Dataset excerpts

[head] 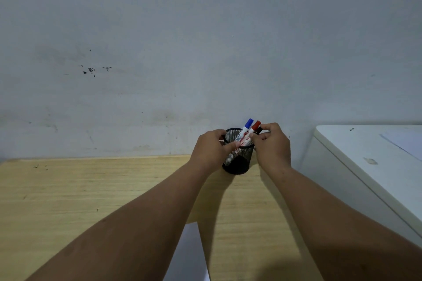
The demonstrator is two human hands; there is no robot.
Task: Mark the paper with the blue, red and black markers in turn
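Three white-barrelled markers standing together, tilted to the right, in a black wire-mesh cylindrical pen cup [237, 162]: blue-capped marker [246, 128] leftmost and tallest, red-capped marker [254, 129] just beside it, black-capped marker [258, 130] rightmost and mostly hidden behind fingers. Cup upright on the far edge of a light wooden tabletop [91, 201], close to a scuffed grey-white wall [205, 41] bearing a few dark specks at left. Left hand [211, 149] wrapped around the cup's left side, thumb lying across the front of the rim, fingers curled over the back edge, gripping the mesh. Right hand [272, 146] at the cup's right rim, thumb and fingertips pinched close around the upper ends of the black-capped and red-capped markers; exactly which one is clamped, hard to tell. White sheet of paper [189, 255] flat on the tabletop near the bottom edge, well apart from the cup, showing only between the two bare forearms. White cabinet-like surface [365, 157] at right, beside the table, with a pale sheet resting on top near the frame edge.
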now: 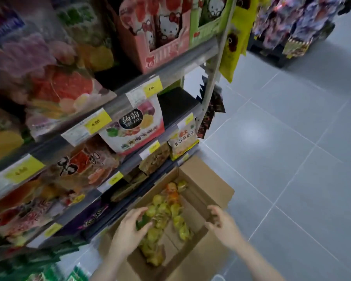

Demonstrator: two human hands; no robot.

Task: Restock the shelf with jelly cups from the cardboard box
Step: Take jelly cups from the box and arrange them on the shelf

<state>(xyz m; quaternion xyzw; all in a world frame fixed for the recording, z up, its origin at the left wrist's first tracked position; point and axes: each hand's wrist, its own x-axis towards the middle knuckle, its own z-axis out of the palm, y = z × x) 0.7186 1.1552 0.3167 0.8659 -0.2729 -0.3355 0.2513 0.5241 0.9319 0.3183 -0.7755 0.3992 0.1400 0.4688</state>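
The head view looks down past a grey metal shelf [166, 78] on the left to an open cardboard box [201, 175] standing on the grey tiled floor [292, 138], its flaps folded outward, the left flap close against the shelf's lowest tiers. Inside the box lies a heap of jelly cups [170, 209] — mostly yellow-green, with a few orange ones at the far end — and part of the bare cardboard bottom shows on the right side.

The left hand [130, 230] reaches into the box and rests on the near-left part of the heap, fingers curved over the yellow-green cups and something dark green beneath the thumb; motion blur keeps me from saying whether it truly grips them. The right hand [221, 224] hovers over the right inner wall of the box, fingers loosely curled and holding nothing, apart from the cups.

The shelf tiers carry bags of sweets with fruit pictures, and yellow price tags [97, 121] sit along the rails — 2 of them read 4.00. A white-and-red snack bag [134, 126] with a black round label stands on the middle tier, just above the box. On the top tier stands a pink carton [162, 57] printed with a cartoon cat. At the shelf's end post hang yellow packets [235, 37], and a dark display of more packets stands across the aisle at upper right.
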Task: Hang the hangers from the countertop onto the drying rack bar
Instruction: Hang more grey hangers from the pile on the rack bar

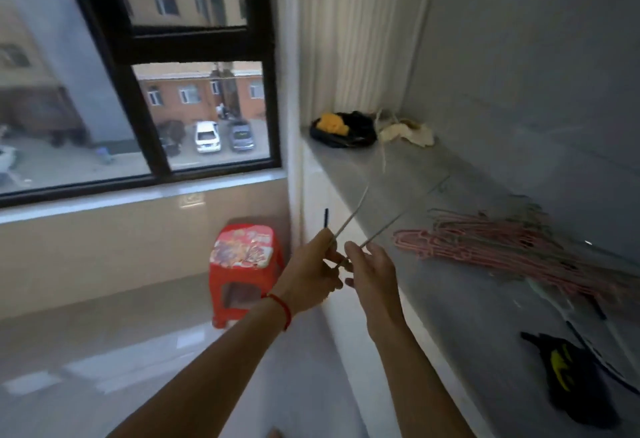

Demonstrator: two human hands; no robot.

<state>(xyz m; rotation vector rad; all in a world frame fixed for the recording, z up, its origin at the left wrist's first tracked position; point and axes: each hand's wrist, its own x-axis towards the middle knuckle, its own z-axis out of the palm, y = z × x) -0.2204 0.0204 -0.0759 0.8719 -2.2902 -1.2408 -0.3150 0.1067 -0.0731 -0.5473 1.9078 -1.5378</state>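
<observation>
I have both hands up off the bench (pixel 408 195) — left hand (pixel 313 269) and right hand (pixel 372 273) each pinching thin wire hangers (pixel 349 221), likely to untangle them, while the pink hanger pile (pixel 502 247) waits on it.

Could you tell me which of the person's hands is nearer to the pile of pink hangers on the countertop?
Right. The right hand is beside the pink hangers, just off the pile's near end; the left hand is farther away, beyond the right.

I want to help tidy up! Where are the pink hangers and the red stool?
pink hangers (pixel 502 247): head view, middle of the pile on the countertop.
red stool (pixel 242 247): head view, its patterned seat.
</observation>
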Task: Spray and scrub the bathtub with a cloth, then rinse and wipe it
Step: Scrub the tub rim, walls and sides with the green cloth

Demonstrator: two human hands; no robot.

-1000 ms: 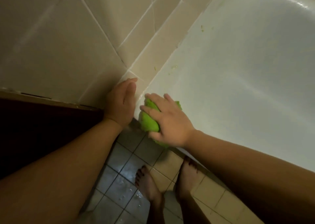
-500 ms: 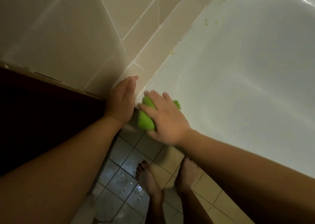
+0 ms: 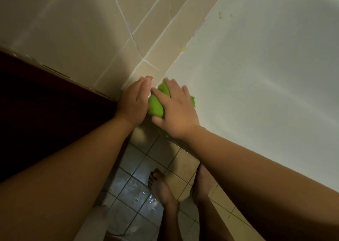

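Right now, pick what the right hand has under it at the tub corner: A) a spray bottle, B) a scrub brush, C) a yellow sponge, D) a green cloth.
D: the right hand spreads its fingers over a bunched green cloth on the corner of the bathtub rim, while the left hand rests beside it against the tiled wall.

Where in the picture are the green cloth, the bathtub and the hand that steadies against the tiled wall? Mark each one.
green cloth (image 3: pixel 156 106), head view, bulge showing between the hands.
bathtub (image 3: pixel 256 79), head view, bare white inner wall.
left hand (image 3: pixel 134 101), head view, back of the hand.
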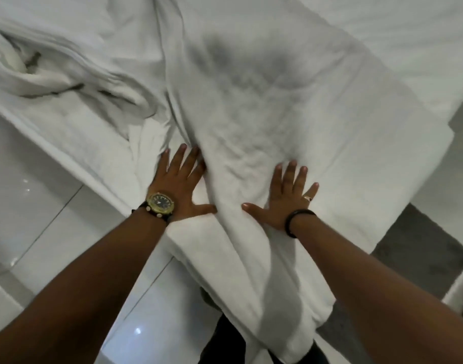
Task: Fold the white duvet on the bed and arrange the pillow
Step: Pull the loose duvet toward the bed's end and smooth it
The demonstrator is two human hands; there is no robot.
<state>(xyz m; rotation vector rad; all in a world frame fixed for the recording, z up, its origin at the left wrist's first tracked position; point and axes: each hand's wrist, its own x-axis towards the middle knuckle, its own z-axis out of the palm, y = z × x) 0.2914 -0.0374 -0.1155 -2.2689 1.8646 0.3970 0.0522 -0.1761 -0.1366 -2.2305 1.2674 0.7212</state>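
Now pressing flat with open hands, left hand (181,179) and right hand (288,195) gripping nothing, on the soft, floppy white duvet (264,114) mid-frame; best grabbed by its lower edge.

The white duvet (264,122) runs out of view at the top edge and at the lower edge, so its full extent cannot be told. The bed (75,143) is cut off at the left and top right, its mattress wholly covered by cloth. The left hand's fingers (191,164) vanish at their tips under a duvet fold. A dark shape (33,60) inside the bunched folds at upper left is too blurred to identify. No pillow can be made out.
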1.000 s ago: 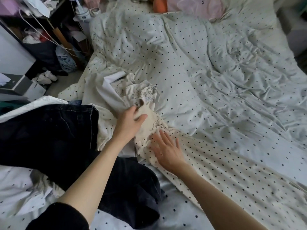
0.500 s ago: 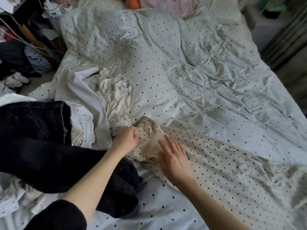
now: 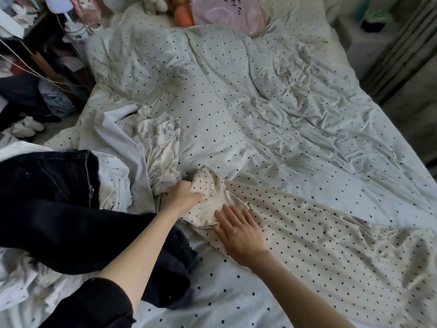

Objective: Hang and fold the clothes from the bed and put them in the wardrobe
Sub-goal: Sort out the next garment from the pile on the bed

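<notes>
So the left hand (image 3: 183, 197) is bunched up tight on the top end of the cream polka-dot garment (image 3: 307, 233), fingers curled right into the fabric. The right hand (image 3: 238, 229) lies flat on the same cloth just beside it, fingers straight and spread, pressing it down onto the duvet (image 3: 236, 102). Compared with half a second ago, the grabbed end has been folded back more toward the right hand, so there's a fatter doubled-over flap between the two hands now, and the right hand has slid a touch nearer to it. A second ago the left hand was only pinching that corner.

The garment runs out long across the bed to the right, flat-ish with wrinkles at the far end. Right up against the left hand is a floral-print top (image 3: 163, 157) over a crumpled white piece (image 3: 113, 143), and dark jeans (image 3: 47, 197) sprawl under the left forearm, crowding that side. A pink pillow (image 3: 227, 13) sits up at the head of the bed, and clutter fills the floor on the left.
</notes>
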Available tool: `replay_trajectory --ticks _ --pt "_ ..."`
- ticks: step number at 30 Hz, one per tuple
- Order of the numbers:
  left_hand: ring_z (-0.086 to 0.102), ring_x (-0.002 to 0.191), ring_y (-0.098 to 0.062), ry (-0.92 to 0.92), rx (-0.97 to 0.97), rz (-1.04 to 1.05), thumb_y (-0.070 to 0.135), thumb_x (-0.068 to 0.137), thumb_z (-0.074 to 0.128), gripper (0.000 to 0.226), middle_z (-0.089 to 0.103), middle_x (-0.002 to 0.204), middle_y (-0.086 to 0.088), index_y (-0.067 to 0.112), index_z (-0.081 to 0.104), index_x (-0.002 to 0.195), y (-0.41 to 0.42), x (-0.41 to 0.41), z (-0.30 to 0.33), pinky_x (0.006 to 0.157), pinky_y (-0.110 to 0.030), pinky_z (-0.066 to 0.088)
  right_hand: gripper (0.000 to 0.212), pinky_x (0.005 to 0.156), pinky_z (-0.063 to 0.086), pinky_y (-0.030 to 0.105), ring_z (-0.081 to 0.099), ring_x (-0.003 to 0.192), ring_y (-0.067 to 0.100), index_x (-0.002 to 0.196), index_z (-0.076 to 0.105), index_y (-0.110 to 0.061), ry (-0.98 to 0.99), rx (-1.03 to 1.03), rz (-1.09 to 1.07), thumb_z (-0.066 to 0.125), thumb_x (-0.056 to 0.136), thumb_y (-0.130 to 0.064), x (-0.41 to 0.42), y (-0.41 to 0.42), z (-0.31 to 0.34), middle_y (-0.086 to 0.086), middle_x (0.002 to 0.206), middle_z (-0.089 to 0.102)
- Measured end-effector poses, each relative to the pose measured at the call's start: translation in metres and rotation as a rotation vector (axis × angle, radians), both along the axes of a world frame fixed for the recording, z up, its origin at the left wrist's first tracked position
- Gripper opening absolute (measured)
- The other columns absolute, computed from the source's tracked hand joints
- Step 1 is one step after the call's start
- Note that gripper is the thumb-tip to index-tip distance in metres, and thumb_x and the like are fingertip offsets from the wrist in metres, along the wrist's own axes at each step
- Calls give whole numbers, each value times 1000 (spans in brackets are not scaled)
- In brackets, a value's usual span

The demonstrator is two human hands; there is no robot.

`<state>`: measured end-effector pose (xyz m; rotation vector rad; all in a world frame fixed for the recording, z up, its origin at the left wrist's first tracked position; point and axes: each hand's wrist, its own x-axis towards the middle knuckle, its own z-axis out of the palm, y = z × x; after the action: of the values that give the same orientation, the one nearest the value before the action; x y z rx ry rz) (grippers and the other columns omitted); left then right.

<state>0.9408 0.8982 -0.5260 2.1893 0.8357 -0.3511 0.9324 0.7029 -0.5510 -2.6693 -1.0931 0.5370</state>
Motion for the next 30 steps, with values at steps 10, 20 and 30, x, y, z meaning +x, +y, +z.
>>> replay_trajectory --ticks 10,20,30 --pt "51 69 -13 -432 345 -436 25 91 57 18 52 87 3 9 62 98 -128 -7 76 56 -22 42 34 88 50 31 63 102 15 115 55 -20 900 981 -1011 31 101 -40 8 -82 56 -5 112 62" --pt "46 125 -23 -256 149 -264 22 96 50 48 44 142 -8 10 39 141 -151 -31 37 105 -31 36 47 114 20 29 27 141 20 144 35 -15 146 598 -891 44 98 -17 -26 -141 51 3 152 29" --pt "53 119 -22 101 -346 -17 34 81 71 66 54 133 -7 7 45 136 -129 -31 13 103 -38 42 71 116 2 49 -5 145 32 151 15 -27 -76 -32 -287 39 92 -60 -48 -127 16 6 158 -8"
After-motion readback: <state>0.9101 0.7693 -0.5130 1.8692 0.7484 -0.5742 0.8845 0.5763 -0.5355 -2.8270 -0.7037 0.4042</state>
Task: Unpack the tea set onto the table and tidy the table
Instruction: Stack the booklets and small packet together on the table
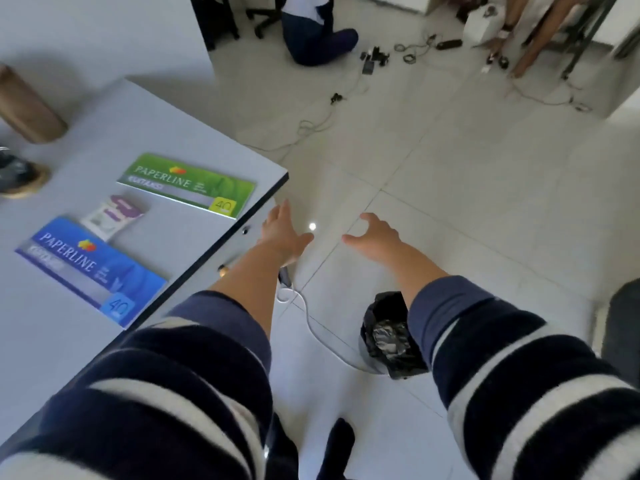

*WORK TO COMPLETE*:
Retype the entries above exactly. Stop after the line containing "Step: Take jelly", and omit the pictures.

*ANSWER SPACE*:
[head] 
The demonstrator is two human hands; there is no robot.
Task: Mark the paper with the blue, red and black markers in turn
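Three white-barrelled markers standing together, tilted to the right, in a black wire-mesh cylindrical pen cup [237, 162]: blue-capped marker [246, 128] leftmost and tallest, red-capped marker [254, 129] just beside it, black-capped marker [258, 130] rightmost and mostly hidden behind fingers. Cup upright on the far edge of a light wooden tabletop [91, 201], close to a scuffed grey-white wall [205, 41] bearing a few dark specks at left. Left hand [211, 149] wrapped around the cup's left side, thumb lying across the front of the rim, fingers curled over the back edge, gripping the mesh. Right hand [272, 146] at the cup's right rim, thumb and fingertips pinched close around the upper ends of the black-capped and red-capped markers; exactly which one is clamped, hard to tell. White sheet of paper [189, 255] flat on the tabletop near the bottom edge, well apart from the cup, showing only between the two bare forearms. White cabinet-like surface [365, 157] at right, beside the table, with a pale sheet resting on top near the frame edge.
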now: 

Demonstrator: two human hands; no robot.

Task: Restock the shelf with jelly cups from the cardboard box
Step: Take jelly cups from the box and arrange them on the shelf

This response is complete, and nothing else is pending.